## What you should do
Sift through the material below and return the lines with "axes".

Recorded information Start Marker

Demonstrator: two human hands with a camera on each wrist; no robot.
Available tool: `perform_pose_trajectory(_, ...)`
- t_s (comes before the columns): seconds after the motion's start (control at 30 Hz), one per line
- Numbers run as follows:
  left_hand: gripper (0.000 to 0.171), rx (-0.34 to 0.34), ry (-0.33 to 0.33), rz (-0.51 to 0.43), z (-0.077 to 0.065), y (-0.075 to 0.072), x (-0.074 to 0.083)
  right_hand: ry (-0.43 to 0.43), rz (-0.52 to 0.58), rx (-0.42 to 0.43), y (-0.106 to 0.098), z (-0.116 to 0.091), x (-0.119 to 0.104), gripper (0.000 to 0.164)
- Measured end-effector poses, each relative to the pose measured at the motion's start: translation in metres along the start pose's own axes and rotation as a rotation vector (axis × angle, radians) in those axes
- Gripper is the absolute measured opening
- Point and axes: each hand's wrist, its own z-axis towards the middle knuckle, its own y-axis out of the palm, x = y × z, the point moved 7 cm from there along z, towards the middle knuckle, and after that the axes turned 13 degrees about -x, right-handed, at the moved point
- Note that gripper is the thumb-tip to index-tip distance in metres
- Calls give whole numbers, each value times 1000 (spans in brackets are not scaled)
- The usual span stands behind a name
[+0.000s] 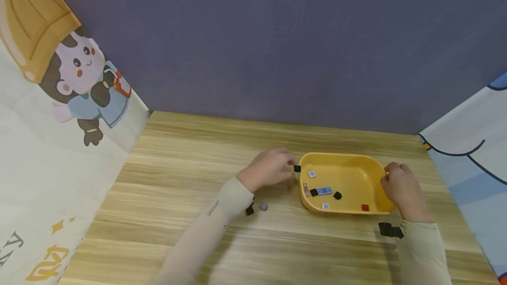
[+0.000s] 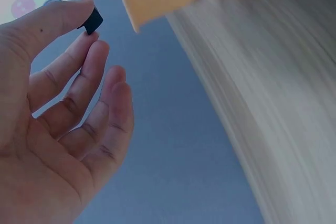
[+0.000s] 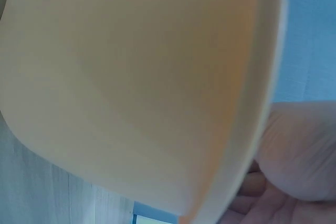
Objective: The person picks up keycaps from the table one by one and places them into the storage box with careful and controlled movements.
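Between thumb and index finger, my left hand (image 1: 269, 168) pinches a small black block (image 2: 93, 21); its other fingers are loosely bent. In the head view that block is right at the left rim of a yellow plastic tray (image 1: 356, 184). My right hand (image 1: 402, 188) grips the tray's right rim, thumb and fingers on either side of the wall. Inside the tray are a blue label piece (image 1: 324, 191) beside a black block (image 1: 314, 192), another black piece (image 1: 337, 195), a red piece (image 1: 365, 207), and several small pale pieces, one a white square (image 1: 312, 173).
A small grey-purple piece (image 1: 264, 206) lies on the wooden table (image 1: 190, 157), left of the tray and near the left sleeve. Behind the table rises a dark blue-grey wall (image 1: 277, 47). Printed cartoon sheets (image 1: 31, 144) flank both sides.
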Motion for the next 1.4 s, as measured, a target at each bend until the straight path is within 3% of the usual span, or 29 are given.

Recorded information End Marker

## Your solution
- Measured end-effector poses, each relative to the pose measured at the motion's start: translation in metres along the start pose's own axes and rotation as a rotation vector (axis × angle, radians) in those axes
- Point and axes: each hand's wrist, its own z-axis towards the middle knuckle, its own y-axis out of the palm, x = y × z, the point moved 7 cm from there along z, towards the middle knuckle, and after that the axes turned 13 degrees about -x, right-handed, at the moved point

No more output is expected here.